→ **Your task**:
Write out all the data again, exactly.

→ **Data section**:
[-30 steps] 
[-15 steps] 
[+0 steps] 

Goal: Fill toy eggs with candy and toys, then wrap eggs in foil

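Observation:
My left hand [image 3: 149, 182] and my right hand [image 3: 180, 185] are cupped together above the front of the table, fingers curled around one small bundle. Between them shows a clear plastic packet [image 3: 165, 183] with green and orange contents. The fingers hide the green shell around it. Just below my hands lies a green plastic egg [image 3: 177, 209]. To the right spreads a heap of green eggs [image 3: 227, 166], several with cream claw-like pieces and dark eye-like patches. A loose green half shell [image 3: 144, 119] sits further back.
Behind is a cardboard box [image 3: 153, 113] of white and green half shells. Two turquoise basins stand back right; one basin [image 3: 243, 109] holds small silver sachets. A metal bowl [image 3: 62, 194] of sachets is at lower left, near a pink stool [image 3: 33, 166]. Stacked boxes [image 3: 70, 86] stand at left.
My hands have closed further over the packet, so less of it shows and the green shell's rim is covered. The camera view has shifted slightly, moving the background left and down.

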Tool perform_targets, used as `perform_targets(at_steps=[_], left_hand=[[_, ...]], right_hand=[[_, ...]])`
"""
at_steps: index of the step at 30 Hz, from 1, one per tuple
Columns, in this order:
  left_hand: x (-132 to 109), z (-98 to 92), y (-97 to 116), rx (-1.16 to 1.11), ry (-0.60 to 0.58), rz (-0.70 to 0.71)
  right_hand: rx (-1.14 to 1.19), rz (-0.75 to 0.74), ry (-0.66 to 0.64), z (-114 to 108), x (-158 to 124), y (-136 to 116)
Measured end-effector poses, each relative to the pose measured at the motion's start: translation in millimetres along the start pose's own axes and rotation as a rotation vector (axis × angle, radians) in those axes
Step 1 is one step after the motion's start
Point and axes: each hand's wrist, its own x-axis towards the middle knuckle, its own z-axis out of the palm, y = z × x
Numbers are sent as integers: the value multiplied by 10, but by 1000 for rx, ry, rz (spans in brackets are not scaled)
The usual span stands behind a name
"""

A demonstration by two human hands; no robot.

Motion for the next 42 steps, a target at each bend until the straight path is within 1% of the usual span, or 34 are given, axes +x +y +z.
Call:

→ **Result of the exercise**:
[-30 steps] 
[-15 steps] 
[+0 steps] 

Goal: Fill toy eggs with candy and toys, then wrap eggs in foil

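Observation:
My left hand [image 3: 149, 182] and my right hand [image 3: 180, 185] are cupped together above the front of the table, fingers curled around one small bundle. Between them shows a clear plastic packet [image 3: 165, 183] with green and orange contents. The fingers hide the green shell around it. Just below my hands lies a green plastic egg [image 3: 177, 209]. To the right spreads a heap of green eggs [image 3: 227, 166], several with cream claw-like pieces and dark eye-like patches. A loose green half shell [image 3: 144, 119] sits further back.
Behind is a cardboard box [image 3: 153, 113] of white and green half shells. Two turquoise basins stand back right; one basin [image 3: 243, 109] holds small silver sachets. A metal bowl [image 3: 62, 194] of sachets is at lower left, near a pink stool [image 3: 33, 166]. Stacked boxes [image 3: 70, 86] stand at left.
My hands have closed further over the packet, so less of it shows and the green shell's rim is covered. The camera view has shifted slightly, moving the background left and down.
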
Tool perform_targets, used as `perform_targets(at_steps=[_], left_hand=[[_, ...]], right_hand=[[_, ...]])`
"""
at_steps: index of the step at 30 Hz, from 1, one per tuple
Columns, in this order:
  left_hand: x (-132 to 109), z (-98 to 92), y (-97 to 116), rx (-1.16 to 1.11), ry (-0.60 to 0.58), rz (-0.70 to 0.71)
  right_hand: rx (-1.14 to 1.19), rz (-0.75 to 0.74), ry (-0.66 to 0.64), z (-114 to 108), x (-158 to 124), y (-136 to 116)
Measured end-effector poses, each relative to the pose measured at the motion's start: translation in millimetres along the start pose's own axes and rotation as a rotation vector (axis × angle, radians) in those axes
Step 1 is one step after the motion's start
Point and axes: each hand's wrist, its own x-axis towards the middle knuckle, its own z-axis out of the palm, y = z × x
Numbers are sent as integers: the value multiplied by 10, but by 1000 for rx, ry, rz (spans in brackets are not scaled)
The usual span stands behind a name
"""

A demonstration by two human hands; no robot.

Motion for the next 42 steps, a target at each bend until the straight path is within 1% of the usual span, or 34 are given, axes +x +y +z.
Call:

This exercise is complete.